[Data section Boundary: Start]

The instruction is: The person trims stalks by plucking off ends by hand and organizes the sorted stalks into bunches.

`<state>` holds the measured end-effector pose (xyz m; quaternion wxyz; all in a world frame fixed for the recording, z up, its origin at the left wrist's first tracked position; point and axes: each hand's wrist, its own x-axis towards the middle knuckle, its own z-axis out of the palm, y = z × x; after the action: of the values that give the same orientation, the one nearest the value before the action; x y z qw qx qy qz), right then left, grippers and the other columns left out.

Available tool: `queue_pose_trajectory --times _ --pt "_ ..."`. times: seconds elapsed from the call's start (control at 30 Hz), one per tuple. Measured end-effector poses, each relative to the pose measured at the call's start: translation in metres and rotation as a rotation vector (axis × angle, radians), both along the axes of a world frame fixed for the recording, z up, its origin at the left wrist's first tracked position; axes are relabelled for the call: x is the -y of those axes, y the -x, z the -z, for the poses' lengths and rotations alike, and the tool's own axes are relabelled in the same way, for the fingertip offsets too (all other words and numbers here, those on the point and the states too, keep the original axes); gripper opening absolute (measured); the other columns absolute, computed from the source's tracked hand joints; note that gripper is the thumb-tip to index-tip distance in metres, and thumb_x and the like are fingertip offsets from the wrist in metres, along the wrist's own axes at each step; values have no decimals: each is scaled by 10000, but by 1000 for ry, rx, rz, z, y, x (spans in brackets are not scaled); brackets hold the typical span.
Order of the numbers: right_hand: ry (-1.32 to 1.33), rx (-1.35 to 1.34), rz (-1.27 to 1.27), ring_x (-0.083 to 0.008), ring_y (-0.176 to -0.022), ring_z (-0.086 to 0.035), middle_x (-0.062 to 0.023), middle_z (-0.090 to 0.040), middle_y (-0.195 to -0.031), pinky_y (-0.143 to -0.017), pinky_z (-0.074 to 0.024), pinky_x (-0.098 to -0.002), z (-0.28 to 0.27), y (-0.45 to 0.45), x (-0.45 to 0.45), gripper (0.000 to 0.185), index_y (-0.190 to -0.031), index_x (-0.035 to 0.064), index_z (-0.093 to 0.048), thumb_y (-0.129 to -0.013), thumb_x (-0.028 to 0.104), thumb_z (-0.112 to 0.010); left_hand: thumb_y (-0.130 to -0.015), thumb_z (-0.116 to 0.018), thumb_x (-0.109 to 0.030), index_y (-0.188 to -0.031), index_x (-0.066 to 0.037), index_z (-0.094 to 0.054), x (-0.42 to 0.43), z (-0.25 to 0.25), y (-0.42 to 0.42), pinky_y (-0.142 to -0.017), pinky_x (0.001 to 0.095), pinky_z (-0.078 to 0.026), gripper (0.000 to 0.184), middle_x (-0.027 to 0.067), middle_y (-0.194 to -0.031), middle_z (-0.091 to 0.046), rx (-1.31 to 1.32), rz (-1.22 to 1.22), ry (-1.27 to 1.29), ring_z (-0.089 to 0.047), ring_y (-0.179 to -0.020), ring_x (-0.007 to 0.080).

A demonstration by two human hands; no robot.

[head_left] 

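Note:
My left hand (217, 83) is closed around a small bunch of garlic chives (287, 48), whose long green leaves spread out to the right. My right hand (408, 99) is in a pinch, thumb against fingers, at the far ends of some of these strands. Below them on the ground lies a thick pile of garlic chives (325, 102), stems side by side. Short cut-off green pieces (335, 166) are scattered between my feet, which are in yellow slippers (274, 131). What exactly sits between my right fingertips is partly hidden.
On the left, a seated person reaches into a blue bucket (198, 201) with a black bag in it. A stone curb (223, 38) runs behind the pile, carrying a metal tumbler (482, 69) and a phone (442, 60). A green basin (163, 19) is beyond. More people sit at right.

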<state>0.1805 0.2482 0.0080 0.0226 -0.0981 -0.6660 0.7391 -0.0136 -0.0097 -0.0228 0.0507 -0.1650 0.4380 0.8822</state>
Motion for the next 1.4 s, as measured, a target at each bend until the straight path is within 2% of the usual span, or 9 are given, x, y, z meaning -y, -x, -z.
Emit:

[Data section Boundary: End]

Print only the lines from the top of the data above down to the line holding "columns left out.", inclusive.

▶ _Reply to the task_
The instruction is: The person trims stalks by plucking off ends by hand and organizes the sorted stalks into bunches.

`<state>` holds the measured end-effector pose (xyz m; quaternion wxyz; all in a world frame fixed for the recording, z up, its origin at the left wrist's first tracked position; point and axes: each hand's wrist, its own x-axis towards the middle knuckle, its own z-axis out of the palm, y = z × x; after the action: of the values that give the same orientation, the one nearest the value before the action; x y z qw qx qy qz), right then left, grippers and the other columns left out.

This completes the answer to the exercise.